The Minister appears to accept that condition of affairs as incurable; he seems to have no remedy for it. His policy seems to be "Let the patient suffer, and let the patient die". That is apparently the attitude of the Government to the agricultural community at the moment. What a complete change that represents when you think of the things that we heard 12 years ago. I remember a remarkable speech made by the Taoiseach about 1927, when agriculture was normally good and when taxation was nothing like it is to-day.

Prices were lower in 1927.

I think it was on the 3rd February, 1927. Speaking then, the Taoiseach said: "That agriculture is our chief industry is not questioned; that it represents two or three times as much of the national wealth as all other industries combined everyone knows. It ought not to be difficult to realise then that when agriculture is depressed the whole standard of living of the community is pulled down with it. If you succeed in finding a remedy, in rescuing the farmer, you rescue, not the farmer alone but the whole country.""The evils," he continued, "we are suffering from are the result of human action. There is nothing of the hand of God in them. The farmer's welfare"—I am giving it ex parte—“is the nation's welfare, and the nation's welfare is the farmer's.” We are told, departmentally, that of the total population of this country, returned as at work, more than half are engaged in agriculture and altogether more than two-thirds of the entire population are dependent on that industry and on its success. Now, not in my lifetime was the purchasing power of the farmer as low as it is to-day, and there is one thing that I notice, after my 30 years being associated with them and being a fairly large farmer myself: it is the first time that I have noticed, the last 12 months or two years, that they are losing heart. That is a bad thing. They are losing heart. They see no hope. Every politician and every Senator and every Deputy—we are all proclaiming from the house-tops what we will do to relieve the economic condition of the agricultural community, but very little is being done. That is a lamentable state of affairs, and if the Government had pursued a sensible, rational policy, that condition of things—and I say it with all respect— would not have transpired.

We can get millions for everything— millions to feed the white elephants of Mr. MacEntee's industries, millions to buy guns, and millions to buy everything, but the very smallest sums are provided to keep alive the basic industry of the country, upon the prosperity of which, the Taoiseach says, the whole stability and economics of this State must rely. I am safe, I think, in suggesting that not a fraction of the time and trouble and expense of ransacking Europe and America for arms, as the Taoiseach boasted——

On a point of order, Sir, what has all this got to do with the motion before the House?

It is not a point of order.

Leas-Chathaoirleach

I do not think any question of order arises.
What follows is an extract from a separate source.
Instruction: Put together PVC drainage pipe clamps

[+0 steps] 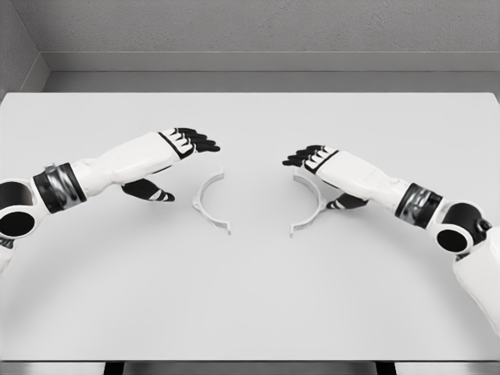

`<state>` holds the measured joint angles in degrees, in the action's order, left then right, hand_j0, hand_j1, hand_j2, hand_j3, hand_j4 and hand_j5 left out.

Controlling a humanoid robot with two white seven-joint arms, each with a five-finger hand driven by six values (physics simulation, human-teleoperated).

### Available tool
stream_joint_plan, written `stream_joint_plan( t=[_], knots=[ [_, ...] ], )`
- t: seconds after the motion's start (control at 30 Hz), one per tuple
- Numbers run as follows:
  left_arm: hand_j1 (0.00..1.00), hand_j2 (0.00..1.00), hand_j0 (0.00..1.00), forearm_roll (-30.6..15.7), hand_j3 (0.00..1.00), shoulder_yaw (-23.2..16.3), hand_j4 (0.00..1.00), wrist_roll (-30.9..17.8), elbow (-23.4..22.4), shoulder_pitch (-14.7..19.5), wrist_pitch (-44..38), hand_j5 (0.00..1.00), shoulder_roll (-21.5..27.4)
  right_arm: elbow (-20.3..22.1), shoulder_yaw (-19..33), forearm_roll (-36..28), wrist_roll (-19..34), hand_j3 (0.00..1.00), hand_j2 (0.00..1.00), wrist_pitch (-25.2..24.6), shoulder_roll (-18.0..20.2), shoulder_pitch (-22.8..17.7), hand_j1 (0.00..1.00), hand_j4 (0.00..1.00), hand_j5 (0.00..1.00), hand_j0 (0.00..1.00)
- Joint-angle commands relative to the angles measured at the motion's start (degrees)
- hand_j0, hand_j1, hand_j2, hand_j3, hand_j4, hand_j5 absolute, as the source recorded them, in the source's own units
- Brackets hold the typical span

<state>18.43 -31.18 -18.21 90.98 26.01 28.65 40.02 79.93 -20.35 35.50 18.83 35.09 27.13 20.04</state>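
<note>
Both hands hover spread and empty: left hand left of the left clamp half, right hand over the right clamp half; a careless grasp could skid these thin arcs, misaligning their ends

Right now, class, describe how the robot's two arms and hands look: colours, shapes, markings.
Both arms are glossy white, rounded shells, each with a dark metallic band near the elbow and black round joint caps. The left hand and right hand have white backs and black fingers.

Bright, even overhead light; soft faint shadows under arms; sharp render, no glare.
</note>
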Motion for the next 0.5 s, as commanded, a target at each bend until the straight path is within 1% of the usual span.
stream_joint_plan(
  t=[0.0,0.07,0.13,0.23,0.33,0.47],
  knots=[
    [1.00,1.00,1.00,-2.26,1.00,0.15,1.00,0.10,-0.89,0.00,-0.26,1.00,0.05,-0.57,-0.31,-0.25,-0.02,1.00,1.00,-0.09,-0.42,0.00,1.00,1.00,1.00,1.00],
    [1.00,1.00,1.00,-2.52,1.00,0.15,1.00,0.02,-1.77,0.35,-0.43,1.00,-0.03,-0.65,-0.39,-0.16,-0.02,1.00,1.00,-0.09,-0.50,0.09,1.00,1.00,1.00,1.00],
    [1.00,1.00,1.00,-2.61,1.00,0.07,1.00,0.02,-3.26,0.88,-0.43,1.00,-1.18,-0.65,-0.39,-0.16,-0.02,1.00,1.00,-0.09,-0.59,0.09,1.00,1.00,1.00,1.00],
    [1.00,1.00,1.00,-3.31,1.00,0.06,1.00,0.02,-3.79,1.41,-0.43,1.00,-1.26,-0.65,-0.39,-0.16,-0.02,1.00,1.00,-0.09,-0.59,0.18,1.00,1.00,1.00,1.00],
    [1.00,1.00,1.00,-3.23,1.00,-0.20,1.00,0.02,-5.55,2.02,-0.35,1.00,-3.02,-0.74,-0.39,-0.08,-0.02,1.00,1.00,-0.09,-1.21,0.70,1.00,1.00,1.00,1.00],
    [1.00,1.00,1.00,-3.14,1.00,-0.38,1.00,-0.07,-6.25,1.93,-0.35,1.00,-3.20,-2.50,-0.39,0.01,-0.02,1.00,1.00,-0.09,-1.21,1.23,1.00,1.00,1.00,1.00]
  ],
)
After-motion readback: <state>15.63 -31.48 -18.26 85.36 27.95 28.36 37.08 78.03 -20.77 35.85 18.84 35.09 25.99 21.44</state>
The Senator is quite entitled to make the point he is making.

He is entitled to speak of arms and the national policy of the country on this motion?

Leas-Chathaoirleach

It is a fair argument.

That is a stupid decision, I say with all respect.
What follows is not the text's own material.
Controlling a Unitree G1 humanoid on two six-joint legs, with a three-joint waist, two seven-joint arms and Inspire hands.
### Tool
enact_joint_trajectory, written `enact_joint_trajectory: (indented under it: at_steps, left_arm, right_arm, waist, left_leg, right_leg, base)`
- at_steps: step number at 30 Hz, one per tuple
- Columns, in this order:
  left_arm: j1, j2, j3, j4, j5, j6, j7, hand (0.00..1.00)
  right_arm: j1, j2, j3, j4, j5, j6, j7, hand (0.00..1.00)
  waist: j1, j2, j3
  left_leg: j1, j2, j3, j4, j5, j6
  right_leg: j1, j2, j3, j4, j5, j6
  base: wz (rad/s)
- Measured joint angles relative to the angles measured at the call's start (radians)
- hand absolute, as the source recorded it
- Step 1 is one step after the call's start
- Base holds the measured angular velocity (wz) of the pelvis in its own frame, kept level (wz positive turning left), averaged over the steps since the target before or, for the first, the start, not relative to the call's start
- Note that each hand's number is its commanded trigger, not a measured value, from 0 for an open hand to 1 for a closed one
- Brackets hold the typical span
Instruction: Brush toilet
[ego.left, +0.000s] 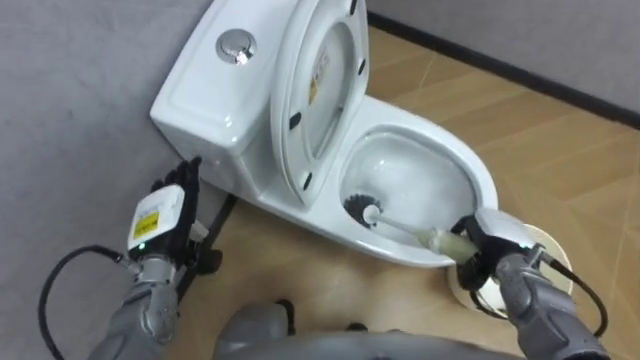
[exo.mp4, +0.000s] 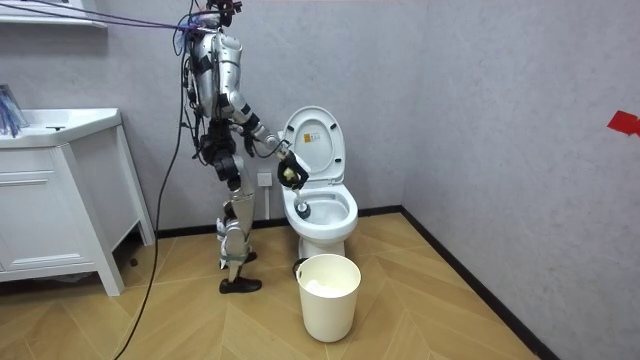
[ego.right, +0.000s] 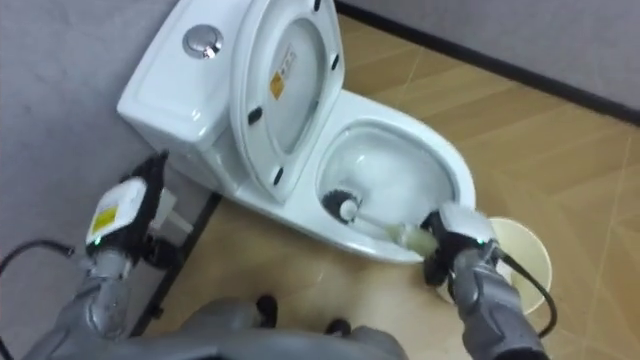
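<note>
The left hand (ego.left: 160, 215) hangs beside the tank (ego.left: 205, 95), fingers relaxed and holding nothing. Right of it the lid (ego.left: 325, 90) stands raised over the open bowl (ego.left: 470, 165). The toilet brush (ego.left: 398, 226) lies slanted in the bowl, bristle head down near the water, its pale handle crossing the front rim into the right hand (ego.left: 478, 252), which is closed round the handle's end.

The brush looks light and stiff, with springy bristles. The plastic handle may turn slick when wet, so a full wrap near the end seems the best hold. The glazed porcelain is hard, smooth and slippery.

In the room view a white counter (exo.mp4: 60, 125) stands at the left. Then comes the robot beside the toilet, with a white bin (exo.mp4: 328, 300) in front on the wooden floor (exo.mp4: 450, 310).
</note>
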Motion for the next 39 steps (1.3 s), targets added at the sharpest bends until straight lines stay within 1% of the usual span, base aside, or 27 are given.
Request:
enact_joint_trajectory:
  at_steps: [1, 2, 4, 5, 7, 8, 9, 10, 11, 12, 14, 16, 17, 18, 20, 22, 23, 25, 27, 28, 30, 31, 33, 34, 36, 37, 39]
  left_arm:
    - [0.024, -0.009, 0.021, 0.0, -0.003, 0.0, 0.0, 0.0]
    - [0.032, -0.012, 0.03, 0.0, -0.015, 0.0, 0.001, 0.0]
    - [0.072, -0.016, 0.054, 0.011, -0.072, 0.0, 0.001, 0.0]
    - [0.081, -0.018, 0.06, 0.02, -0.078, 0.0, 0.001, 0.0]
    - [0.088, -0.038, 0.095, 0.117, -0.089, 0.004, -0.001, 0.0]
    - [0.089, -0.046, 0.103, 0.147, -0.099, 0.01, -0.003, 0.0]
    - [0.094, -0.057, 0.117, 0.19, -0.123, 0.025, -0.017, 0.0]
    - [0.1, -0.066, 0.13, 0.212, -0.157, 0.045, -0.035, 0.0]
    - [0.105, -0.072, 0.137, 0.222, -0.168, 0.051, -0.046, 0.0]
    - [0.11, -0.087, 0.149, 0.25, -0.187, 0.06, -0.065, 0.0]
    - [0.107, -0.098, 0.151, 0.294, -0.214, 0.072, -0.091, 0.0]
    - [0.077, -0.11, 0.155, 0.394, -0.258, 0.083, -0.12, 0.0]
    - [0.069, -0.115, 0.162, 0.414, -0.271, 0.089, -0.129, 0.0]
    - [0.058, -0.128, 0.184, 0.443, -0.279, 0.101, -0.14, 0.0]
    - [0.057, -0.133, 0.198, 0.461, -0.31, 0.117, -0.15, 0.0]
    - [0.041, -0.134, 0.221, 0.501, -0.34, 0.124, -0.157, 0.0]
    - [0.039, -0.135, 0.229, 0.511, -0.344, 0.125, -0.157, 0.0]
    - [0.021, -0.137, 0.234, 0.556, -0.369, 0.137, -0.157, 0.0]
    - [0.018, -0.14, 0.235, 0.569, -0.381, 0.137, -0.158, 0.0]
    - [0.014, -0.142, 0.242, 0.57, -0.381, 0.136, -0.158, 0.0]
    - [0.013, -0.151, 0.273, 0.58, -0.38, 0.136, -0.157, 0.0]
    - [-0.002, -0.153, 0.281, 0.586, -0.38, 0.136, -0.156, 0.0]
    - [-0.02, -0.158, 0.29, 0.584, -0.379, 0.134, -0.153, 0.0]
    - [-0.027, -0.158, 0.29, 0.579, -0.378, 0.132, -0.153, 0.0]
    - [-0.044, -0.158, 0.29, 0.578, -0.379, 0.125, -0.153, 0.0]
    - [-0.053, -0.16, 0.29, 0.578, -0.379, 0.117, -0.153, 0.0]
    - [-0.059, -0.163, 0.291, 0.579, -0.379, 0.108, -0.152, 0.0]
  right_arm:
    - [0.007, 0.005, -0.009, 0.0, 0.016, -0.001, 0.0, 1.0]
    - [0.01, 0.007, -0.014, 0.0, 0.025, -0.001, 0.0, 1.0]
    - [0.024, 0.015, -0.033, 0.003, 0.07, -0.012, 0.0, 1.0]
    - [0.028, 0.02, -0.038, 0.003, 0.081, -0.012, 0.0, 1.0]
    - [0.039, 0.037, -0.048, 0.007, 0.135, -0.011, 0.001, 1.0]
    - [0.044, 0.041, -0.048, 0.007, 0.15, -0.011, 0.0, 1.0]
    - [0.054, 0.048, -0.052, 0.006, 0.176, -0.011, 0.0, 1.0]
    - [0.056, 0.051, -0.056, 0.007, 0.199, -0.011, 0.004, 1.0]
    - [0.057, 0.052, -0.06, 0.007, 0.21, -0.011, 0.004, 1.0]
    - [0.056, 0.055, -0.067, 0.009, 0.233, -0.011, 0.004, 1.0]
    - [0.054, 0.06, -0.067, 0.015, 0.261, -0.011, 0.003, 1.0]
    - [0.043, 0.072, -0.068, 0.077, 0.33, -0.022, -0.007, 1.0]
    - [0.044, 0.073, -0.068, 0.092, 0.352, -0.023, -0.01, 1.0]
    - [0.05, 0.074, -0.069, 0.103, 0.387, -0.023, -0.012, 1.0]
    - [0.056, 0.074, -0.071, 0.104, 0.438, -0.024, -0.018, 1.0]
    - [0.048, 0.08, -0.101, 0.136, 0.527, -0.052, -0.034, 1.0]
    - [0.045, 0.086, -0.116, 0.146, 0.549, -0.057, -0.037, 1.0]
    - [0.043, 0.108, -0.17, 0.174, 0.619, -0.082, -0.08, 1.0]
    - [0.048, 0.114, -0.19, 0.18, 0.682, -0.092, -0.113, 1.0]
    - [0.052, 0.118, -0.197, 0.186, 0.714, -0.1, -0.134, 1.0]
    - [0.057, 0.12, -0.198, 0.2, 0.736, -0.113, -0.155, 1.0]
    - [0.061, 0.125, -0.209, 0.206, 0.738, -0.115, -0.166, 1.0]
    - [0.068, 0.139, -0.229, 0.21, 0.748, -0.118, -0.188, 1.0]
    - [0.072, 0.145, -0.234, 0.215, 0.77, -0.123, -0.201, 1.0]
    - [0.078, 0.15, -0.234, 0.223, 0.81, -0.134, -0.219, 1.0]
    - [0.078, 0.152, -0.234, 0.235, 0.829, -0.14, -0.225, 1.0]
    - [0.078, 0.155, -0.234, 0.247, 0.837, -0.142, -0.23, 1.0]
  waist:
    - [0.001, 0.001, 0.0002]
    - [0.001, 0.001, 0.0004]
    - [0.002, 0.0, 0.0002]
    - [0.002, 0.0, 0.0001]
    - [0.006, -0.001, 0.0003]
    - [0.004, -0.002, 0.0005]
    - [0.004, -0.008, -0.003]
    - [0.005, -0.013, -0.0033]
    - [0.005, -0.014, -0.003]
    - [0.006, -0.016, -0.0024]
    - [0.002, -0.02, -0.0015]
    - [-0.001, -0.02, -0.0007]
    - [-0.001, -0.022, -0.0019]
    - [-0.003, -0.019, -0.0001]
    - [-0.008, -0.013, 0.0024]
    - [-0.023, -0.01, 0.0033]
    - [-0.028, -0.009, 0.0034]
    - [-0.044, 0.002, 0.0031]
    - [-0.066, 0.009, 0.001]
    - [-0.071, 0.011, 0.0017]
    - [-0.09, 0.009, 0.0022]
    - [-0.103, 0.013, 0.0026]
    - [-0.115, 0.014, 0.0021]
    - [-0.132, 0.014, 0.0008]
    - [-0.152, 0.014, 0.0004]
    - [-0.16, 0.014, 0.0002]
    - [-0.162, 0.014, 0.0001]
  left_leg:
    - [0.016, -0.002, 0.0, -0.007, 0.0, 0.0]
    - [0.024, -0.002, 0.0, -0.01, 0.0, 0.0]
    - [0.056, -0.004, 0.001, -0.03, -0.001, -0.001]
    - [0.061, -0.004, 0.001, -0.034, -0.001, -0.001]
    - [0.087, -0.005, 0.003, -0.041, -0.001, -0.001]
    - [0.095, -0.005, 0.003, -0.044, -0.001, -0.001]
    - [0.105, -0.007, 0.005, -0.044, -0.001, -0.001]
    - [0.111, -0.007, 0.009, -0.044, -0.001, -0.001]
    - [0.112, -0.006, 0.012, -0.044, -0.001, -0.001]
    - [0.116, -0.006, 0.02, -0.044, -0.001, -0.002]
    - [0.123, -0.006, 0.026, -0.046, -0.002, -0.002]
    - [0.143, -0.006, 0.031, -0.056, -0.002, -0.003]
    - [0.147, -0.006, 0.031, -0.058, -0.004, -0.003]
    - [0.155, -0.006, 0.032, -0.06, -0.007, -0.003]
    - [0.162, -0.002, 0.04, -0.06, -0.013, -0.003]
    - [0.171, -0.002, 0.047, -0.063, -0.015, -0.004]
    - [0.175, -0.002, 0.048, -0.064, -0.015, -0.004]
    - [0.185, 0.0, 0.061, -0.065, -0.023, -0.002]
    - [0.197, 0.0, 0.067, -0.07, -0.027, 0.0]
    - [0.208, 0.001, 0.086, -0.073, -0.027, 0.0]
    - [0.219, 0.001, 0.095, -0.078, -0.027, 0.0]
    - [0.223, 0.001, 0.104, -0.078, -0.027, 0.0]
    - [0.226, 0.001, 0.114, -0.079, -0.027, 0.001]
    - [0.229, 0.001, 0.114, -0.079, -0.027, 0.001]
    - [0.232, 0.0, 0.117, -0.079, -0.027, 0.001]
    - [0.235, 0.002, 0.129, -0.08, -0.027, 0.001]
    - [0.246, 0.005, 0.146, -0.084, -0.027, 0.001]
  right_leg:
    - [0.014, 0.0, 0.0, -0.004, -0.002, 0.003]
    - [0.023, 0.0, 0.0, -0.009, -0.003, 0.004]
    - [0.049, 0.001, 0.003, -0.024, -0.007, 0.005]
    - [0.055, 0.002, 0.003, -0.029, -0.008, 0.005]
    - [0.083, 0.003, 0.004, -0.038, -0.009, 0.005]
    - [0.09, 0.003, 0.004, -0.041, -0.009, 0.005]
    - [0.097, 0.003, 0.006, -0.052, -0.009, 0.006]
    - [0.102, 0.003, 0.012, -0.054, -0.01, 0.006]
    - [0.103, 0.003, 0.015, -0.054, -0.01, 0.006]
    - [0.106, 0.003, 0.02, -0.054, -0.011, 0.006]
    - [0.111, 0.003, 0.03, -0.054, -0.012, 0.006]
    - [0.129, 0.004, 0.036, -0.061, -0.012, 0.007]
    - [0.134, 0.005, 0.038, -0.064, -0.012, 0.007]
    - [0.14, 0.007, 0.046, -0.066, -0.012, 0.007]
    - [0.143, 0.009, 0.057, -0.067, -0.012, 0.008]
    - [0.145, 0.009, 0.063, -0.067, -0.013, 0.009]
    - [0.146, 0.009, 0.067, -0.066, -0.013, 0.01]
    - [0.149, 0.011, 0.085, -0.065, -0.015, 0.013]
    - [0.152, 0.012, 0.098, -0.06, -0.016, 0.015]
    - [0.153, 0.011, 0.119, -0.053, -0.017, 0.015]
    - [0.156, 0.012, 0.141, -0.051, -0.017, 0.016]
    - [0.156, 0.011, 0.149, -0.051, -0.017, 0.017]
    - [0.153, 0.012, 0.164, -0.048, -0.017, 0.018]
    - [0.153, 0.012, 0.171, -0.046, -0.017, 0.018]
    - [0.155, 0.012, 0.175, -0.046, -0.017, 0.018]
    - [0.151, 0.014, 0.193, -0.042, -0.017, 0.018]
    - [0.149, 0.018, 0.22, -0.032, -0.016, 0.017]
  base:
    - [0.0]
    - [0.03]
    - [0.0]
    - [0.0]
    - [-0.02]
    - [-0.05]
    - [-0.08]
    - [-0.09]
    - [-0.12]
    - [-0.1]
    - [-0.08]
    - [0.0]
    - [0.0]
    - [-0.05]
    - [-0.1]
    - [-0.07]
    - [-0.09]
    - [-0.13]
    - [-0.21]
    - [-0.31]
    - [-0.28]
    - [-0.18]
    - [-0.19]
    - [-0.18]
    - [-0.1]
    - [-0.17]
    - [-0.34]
If the Senator had waited to hear the end of the sentence, he might see that I was perfectly in order, and I suggest that he ought then to read more of procedure.

You are doing more harm than good.

That is your opinion.

Leas-Chathaoirleach

The Senator may proceed.

I say that if the same care and energy and initiative that were obviously devoted to the securing of arms and these other things all over Europe and America were directed to securing for the farmers a store of superphosphates which would be beneficial and reproductive, and which would help them to meet their commitments and the commitments that are accruing as a result of the increasing taxation imposed by the Government, the country would be much more benefited.

Shove up the white flag.

If the economics of this country collapse through the ruin of agriculture, I do not see what need we have to worry about defending ourselves against foreign aggression, because the farmer will have very little left to defend. I do not want to delay the time of the House, but I make this appeal to the Minister, and I say that we welcome any assistance and help, even of an ex parte kind, that is coming to the agricultural community. I say that it is obviously unfair, inequitable and unjust that that section of the people, who are extremely few in numbers but who are a section of the people who give very considerable employment and continuing employment, should not be given whatever advantages are to be had from this legislation. They are of that section of the people, the bulk of whom, on every occasion when we appealed to them for public funds, because their commitments were heavy and the exactions of county councils on them were very large, responded and paid up cheques to meet the situation and help us to carry on public institutions. Now, when a little opportunity comes along that accommodates 99.9 per cent. of the agricultural community, the one section of that community who are using their land with the maximum results are excluded from its advantages. I say that if they have the advantage, like other farmers, of the agricultural grants they should equally have the advantage of this. I have cited a specific case, and I have written, documentary authority to speak here now, of a certain gentleman in my county, who would drain about 60 acres of land, if he got the advantage of this scheme, and would employ about 80 men, whereas, without it, he fails to see why he should do so.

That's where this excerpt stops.